→ AIM OF THE EXERCISE:
Each line of the data that includes "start" must be copied.
--------------------
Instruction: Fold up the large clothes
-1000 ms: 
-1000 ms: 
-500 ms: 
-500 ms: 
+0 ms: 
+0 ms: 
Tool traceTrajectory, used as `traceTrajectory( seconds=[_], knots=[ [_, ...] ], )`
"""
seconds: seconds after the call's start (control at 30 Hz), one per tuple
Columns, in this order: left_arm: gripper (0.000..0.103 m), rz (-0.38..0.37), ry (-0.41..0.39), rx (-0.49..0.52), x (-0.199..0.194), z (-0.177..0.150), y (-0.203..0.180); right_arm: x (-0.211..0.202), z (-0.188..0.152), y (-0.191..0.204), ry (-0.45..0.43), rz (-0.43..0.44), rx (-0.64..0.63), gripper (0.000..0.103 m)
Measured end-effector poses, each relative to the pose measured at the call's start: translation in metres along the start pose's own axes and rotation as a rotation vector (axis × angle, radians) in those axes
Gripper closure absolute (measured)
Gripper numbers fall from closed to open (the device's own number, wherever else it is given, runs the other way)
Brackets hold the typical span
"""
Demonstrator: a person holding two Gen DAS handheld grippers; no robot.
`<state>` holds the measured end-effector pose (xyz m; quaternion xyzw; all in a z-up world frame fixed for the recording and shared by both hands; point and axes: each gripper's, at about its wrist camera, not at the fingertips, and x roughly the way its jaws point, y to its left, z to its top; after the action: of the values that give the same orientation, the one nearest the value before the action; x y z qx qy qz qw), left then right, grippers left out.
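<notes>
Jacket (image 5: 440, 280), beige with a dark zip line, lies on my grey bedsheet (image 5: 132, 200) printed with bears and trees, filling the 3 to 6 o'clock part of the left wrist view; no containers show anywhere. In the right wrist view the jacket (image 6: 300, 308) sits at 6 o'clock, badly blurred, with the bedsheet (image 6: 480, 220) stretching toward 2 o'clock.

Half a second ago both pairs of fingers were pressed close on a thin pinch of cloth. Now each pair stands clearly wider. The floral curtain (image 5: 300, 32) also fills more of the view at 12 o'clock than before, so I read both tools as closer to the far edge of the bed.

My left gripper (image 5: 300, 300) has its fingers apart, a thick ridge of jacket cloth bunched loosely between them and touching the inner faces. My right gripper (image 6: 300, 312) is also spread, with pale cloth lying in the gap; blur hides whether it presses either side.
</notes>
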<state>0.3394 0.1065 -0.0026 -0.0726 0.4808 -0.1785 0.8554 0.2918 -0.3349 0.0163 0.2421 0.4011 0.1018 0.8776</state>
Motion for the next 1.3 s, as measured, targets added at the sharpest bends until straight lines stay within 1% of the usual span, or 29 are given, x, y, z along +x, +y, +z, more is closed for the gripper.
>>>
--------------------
→ EXERCISE RESPONSE:
seconds: seconds after the call's start (control at 30 Hz), one per tuple
Measured end-effector poses, each relative to the pose measured at the call's start: translation in metres along the start pose's own axes and rotation as a rotation vector (axis × angle, radians) in those axes

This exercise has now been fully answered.